DATASET CONTENT —
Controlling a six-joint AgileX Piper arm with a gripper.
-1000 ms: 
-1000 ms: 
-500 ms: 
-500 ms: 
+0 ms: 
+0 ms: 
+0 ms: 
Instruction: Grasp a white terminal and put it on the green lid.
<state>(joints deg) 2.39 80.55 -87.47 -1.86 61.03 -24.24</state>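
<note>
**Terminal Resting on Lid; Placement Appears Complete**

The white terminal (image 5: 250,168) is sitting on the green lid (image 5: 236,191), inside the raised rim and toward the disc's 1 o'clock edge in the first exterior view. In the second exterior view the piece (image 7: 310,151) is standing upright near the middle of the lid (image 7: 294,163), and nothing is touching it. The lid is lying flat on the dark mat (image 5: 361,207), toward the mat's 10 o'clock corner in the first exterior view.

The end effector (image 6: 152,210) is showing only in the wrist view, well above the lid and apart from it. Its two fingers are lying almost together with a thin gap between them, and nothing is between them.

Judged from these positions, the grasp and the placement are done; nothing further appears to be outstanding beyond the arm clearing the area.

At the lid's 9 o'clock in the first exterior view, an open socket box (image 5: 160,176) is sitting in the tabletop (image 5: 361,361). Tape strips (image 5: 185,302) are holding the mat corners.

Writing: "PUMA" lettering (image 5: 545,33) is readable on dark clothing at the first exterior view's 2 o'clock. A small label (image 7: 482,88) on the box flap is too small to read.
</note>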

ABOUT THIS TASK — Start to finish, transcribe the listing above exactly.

ANSWER TO THIS TASK —
Controlling a six-joint AgileX Piper arm with a gripper.
-1000 ms: 
-1000 ms: 
-500 ms: 
-500 ms: 
+0 ms: 
+0 ms: 
+0 ms: 
Instruction: Grasp a white terminal and put it on the green lid.
<state>(joints deg) 2.39 80.55 -87.47 -1.86 61.03 -24.24</state>
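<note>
**Terminal Resting on Lid; Placement Appears Complete**

The white terminal (image 5: 250,168) is sitting on the green lid (image 5: 236,191), inside the raised rim and toward the disc's 1 o'clock edge in the first exterior view. In the second exterior view the piece (image 7: 310,151) is standing upright near the middle of the lid (image 7: 294,163), and nothing is touching it. The lid is lying flat on the dark mat (image 5: 361,207), toward the mat's 10 o'clock corner in the first exterior view.

The end effector (image 6: 152,210) is showing only in the wrist view, well above the lid and apart from it. Its two fingers are lying almost together with a thin gap between them, and nothing is between them.

Judged from these positions, the grasp and the placement are done; nothing further appears to be outstanding beyond the arm clearing the area.

At the lid's 9 o'clock in the first exterior view, an open socket box (image 5: 160,176) is sitting in the tabletop (image 5: 361,361). Tape strips (image 5: 185,302) are holding the mat corners.

Writing: "PUMA" lettering (image 5: 545,33) is readable on dark clothing at the first exterior view's 2 o'clock. A small label (image 7: 482,88) on the box flap is too small to read.
</note>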

Nothing further is required of the output.